Instructions for the task
Once you have read the data below, print all of it exactly.

************

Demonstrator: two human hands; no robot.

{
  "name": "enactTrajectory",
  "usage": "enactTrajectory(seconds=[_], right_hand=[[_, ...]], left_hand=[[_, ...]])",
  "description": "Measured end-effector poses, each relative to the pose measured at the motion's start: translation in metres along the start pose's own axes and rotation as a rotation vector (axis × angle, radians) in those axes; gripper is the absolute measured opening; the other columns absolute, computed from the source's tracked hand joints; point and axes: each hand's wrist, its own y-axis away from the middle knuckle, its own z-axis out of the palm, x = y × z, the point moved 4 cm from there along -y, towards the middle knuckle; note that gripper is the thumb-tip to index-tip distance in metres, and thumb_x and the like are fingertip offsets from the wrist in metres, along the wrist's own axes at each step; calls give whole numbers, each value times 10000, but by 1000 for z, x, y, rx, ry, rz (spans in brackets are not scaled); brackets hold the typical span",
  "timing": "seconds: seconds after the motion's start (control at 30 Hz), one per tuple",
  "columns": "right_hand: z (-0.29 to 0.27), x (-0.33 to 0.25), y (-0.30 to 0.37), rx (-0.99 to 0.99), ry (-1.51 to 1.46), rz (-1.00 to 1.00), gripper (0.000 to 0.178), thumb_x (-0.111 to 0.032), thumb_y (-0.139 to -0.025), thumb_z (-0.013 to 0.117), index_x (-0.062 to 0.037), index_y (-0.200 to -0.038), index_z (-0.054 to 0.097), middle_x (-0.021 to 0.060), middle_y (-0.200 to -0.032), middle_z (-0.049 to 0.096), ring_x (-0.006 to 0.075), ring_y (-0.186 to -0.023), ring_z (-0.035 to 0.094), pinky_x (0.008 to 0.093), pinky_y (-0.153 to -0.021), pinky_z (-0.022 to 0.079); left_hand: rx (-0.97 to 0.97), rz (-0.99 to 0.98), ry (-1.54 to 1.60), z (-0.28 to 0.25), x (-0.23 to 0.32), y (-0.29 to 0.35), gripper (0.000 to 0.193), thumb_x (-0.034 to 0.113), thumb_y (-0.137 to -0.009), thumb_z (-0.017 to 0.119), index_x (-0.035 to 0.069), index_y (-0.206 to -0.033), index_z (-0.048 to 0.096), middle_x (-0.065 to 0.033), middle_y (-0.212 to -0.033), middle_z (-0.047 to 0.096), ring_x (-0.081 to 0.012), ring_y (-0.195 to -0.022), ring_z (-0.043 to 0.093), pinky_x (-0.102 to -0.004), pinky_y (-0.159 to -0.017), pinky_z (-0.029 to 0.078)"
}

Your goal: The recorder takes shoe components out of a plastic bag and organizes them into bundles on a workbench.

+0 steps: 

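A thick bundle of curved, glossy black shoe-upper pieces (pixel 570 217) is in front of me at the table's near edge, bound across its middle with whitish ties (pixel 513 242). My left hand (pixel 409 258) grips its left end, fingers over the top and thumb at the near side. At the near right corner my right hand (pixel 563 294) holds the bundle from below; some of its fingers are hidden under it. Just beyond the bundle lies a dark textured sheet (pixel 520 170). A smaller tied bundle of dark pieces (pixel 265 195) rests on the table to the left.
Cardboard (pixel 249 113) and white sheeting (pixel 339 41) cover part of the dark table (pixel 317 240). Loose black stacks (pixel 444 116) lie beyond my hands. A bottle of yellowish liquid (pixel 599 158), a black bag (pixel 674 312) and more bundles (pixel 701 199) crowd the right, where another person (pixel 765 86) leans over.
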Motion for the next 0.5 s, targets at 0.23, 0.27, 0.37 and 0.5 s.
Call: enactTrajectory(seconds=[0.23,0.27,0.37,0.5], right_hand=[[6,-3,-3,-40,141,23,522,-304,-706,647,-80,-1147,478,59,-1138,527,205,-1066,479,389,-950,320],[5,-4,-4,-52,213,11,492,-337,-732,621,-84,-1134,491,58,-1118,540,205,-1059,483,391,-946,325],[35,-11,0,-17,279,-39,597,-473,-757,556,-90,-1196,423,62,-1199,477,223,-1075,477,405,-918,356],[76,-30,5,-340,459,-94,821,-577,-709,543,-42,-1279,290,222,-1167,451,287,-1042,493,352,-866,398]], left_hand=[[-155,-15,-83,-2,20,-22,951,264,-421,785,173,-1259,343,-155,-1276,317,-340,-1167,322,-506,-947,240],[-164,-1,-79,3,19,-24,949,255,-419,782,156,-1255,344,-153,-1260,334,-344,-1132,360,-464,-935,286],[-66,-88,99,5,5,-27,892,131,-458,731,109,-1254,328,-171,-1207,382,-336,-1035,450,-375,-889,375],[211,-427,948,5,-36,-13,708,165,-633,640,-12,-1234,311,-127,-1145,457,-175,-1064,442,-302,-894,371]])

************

Exercise response
Demonstrator: two human hands; no robot.

{
  "name": "enactTrajectory",
  "usage": "enactTrajectory(seconds=[_], right_hand=[[_, ...]], left_hand=[[_, ...]])",
  "description": "Measured end-effector poses, each relative to the pose measured at the motion's start: translation in metres along the start pose's own axes and rotation as a rotation vector (axis × angle, radians) in those axes; gripper is the absolute measured opening; the other columns absolute, computed from the source's tracked hand joints; point and axes: each hand's wrist, its own y-axis away from the middle knuckle, its own z-axis out of the palm, x = y × z, the point moved 4 cm from there along -y, towards the middle knuckle; note that gripper is the thumb-tip to index-tip distance in metres, and thumb_x and the like are fingertip offsets from the wrist in metres, along the wrist's own axes at each step; calls give whole numbers, each value times 10000, but by 1000 for z, x, y, rx, ry, rz (spans in brackets are not scaled); brackets hold the typical span",
  "timing": "seconds: seconds after the motion's start (control at 30 Hz), one per tuple",
  "columns": "right_hand: z (-0.29 to 0.27), x (-0.33 to 0.25), y (-0.30 to 0.37), rx (-0.99 to 0.99), ry (-1.51 to 1.46), rz (-1.00 to 1.00), gripper (0.000 to 0.178), thumb_x (-0.111 to 0.032), thumb_y (-0.139 to -0.025), thumb_z (-0.013 to 0.117), index_x (-0.062 to 0.037), index_y (-0.200 to -0.038), index_z (-0.054 to 0.097), middle_x (-0.021 to 0.060), middle_y (-0.200 to -0.032), middle_z (-0.049 to 0.096), ring_x (-0.006 to 0.075), ring_y (-0.186 to -0.023), ring_z (-0.035 to 0.094), pinky_x (0.008 to 0.093), pinky_y (-0.153 to -0.021), pinky_z (-0.022 to 0.079); left_hand: rx (-0.97 to 0.97), rz (-0.99 to 0.98), ry (-1.54 to 1.60), z (-0.28 to 0.25), x (-0.23 to 0.32), y (-0.29 to 0.35), gripper (0.000 to 0.193), thumb_x (-0.034 to 0.113), thumb_y (-0.137 to -0.009), thumb_z (-0.017 to 0.119), index_x (-0.035 to 0.069), index_y (-0.206 to -0.033), index_z (-0.048 to 0.096), middle_x (-0.065 to 0.033), middle_y (-0.212 to -0.033), middle_z (-0.047 to 0.096), ring_x (-0.081 to 0.012), ring_y (-0.195 to -0.022), ring_z (-0.043 to 0.093), pinky_x (-0.102 to -0.004), pinky_y (-0.159 to -0.017), pinky_z (-0.029 to 0.078)"
}

Your goal: The recorder takes shoe components out of a plastic bag and organizes them into bundles on a workbench.

+0 steps: 

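A thick bundle of curved, glossy black shoe-upper pieces (pixel 570 217) is in front of me at the table's near edge, bound across its middle with whitish ties (pixel 513 242). My left hand (pixel 409 258) grips its left end, fingers over the top and thumb at the near side. At the near right corner my right hand (pixel 563 294) holds the bundle from below; some of its fingers are hidden under it. Just beyond the bundle lies a dark textured sheet (pixel 520 170). A smaller tied bundle of dark pieces (pixel 265 195) rests on the table to the left.
Cardboard (pixel 249 113) and white sheeting (pixel 339 41) cover part of the dark table (pixel 317 240). Loose black stacks (pixel 444 116) lie beyond my hands. A bottle of yellowish liquid (pixel 599 158), a black bag (pixel 674 312) and more bundles (pixel 701 199) crowd the right, where another person (pixel 765 86) leans over.
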Motion for the next 0.5 s, targets at 0.23, 0.27, 0.37 and 0.5 s.
Call: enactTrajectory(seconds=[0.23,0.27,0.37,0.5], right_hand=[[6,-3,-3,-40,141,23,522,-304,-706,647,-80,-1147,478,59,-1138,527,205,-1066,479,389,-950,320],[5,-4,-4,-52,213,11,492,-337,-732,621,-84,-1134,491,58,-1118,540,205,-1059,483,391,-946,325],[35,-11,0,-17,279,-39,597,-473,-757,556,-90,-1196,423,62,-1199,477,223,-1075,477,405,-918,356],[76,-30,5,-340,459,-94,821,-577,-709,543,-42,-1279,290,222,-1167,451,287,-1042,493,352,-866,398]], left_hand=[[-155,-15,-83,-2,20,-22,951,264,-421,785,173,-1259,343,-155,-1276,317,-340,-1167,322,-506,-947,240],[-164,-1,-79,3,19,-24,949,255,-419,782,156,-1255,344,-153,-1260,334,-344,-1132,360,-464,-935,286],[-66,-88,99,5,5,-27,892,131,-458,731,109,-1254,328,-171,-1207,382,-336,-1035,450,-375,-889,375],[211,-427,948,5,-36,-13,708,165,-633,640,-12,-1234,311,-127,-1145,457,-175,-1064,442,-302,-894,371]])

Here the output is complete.